#### [TASK INSTRUCTIONS]
Going through the material below, please gather all lines with the word "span" in them.

#### [SOURCE MATERIAL]
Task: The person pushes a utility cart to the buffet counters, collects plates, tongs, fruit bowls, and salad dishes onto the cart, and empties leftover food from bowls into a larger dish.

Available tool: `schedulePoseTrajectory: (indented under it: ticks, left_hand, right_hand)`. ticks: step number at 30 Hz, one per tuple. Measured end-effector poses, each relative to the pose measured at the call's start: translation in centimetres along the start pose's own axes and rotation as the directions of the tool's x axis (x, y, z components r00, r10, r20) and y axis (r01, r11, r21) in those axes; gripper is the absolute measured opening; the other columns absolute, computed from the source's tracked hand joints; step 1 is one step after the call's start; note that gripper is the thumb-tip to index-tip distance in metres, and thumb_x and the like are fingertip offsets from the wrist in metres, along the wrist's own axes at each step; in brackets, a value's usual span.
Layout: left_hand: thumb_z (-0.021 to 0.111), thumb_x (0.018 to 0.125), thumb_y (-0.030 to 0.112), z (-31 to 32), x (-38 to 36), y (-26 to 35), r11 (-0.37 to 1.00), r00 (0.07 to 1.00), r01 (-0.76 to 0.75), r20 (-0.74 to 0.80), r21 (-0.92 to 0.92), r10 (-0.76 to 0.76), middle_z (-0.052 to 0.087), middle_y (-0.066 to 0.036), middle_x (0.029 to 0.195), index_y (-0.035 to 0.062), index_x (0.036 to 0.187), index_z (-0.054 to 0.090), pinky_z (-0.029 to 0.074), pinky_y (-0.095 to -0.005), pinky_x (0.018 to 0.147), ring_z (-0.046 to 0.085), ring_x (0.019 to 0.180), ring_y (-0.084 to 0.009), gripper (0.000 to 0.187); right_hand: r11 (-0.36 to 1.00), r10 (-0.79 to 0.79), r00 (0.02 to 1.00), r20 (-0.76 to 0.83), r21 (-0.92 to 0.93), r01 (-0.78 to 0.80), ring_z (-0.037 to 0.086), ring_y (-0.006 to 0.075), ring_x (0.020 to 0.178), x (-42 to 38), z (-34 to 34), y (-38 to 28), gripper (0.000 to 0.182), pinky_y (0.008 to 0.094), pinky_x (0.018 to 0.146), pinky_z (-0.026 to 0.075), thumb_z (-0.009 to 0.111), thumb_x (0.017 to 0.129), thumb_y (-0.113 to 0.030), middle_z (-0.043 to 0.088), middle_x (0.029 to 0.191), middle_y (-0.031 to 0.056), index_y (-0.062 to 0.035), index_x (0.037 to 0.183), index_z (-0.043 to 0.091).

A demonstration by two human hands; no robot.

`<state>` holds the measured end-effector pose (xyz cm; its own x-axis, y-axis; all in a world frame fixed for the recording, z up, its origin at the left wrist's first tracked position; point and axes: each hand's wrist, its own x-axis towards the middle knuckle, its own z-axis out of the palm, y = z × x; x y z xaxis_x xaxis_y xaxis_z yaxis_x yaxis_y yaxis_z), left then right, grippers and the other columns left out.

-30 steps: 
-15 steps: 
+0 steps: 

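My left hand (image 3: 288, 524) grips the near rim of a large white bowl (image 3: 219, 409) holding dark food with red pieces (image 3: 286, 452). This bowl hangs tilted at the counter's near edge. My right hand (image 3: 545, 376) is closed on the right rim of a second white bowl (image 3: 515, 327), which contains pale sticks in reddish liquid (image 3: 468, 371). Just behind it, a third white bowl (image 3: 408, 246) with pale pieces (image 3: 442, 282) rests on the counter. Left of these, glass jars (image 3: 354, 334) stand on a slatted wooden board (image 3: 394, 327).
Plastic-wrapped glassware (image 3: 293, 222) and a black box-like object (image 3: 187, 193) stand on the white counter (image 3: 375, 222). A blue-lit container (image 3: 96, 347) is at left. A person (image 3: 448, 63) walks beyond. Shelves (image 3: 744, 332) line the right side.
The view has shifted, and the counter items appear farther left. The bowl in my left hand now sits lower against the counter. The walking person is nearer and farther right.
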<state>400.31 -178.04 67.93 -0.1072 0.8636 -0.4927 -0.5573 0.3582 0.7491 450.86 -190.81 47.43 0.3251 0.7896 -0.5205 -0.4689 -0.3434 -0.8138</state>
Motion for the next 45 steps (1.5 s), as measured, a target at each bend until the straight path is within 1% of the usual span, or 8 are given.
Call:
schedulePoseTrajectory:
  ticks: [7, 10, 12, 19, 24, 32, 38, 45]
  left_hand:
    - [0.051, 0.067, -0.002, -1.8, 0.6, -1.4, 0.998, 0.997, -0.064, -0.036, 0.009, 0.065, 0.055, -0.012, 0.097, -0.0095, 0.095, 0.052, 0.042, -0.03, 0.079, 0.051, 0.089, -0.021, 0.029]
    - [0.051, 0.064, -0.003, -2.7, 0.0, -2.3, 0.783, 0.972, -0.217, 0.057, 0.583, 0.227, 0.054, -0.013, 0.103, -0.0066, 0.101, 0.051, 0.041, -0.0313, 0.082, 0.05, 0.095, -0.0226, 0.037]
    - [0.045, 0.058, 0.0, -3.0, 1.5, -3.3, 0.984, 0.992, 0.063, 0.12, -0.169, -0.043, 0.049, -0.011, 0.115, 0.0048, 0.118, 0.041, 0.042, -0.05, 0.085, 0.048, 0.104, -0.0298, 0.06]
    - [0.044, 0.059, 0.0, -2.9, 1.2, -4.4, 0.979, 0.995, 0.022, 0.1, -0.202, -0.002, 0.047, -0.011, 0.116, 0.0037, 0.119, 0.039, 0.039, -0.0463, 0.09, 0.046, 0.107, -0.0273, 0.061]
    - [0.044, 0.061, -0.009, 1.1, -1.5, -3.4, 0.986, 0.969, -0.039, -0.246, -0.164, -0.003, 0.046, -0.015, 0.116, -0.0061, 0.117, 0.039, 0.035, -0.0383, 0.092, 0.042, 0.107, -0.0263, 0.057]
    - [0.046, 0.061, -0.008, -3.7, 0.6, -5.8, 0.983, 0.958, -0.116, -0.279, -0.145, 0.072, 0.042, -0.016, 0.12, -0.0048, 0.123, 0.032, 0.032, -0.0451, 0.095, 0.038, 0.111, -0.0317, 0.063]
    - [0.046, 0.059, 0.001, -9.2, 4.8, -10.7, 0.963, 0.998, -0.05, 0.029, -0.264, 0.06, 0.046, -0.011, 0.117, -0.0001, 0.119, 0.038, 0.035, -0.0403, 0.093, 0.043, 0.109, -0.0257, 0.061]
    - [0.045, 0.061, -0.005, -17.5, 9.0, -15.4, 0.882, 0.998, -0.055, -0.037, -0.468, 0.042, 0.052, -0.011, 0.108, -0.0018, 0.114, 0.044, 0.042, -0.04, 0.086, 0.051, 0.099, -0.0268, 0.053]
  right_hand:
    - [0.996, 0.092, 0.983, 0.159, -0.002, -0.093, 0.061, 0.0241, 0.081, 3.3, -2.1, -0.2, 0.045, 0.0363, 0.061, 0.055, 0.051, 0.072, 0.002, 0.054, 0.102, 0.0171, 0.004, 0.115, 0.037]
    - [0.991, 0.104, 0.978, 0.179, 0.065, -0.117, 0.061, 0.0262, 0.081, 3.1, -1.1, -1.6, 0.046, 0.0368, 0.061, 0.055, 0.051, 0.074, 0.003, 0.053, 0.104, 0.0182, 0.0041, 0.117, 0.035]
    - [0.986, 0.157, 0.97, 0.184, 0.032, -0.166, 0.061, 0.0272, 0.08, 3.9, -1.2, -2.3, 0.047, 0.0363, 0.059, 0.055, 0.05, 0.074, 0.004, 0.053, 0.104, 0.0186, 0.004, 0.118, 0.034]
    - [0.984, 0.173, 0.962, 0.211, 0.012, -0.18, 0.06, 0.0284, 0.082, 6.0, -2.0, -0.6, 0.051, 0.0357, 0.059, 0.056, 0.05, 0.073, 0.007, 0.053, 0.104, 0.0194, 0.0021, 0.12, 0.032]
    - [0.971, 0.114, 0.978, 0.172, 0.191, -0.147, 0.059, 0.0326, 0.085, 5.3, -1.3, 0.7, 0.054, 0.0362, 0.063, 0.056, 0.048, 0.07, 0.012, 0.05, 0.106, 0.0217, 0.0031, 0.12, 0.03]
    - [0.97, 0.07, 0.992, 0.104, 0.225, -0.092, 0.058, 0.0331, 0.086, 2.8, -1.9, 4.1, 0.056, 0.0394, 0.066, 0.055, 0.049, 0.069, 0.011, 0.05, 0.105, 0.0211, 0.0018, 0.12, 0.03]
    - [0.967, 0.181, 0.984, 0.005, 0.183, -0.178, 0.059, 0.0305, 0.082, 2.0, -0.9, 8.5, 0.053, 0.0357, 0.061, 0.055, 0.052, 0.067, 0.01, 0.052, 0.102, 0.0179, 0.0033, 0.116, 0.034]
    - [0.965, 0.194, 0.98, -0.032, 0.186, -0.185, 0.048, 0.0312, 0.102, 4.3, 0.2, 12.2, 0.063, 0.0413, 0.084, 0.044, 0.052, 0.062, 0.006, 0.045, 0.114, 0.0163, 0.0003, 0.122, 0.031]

#### [FINISHED EXERCISE]
Available tool: `schedulePoseTrajectory: (indented under it: ticks, left_hand, right_hand)`. ticks: step number at 30 Hz, one per tuple. Measured end-effector poses, each relative to the pose measured at the call's start: translation in centimetres along the start pose's own axes and rotation as the directions of the tool's x axis (x, y, z components r00, r10, r20) and y axis (r01, r11, r21) in those axes; gripper is the absolute measured opening; the other columns absolute, computed from the source's tracked hand joints; step 1 is one step after the call's start; note that gripper is the thumb-tip to index-tip distance in metres, and thumb_x and the like are fingertip offsets from the wrist in metres, along the wrist's own axes at each step; in brackets, a value's usual span.
Motion for the next 45 steps (1.5 s), as measured, a target at each bend until the straight path is within 1% of the usual span, or 8 are given.

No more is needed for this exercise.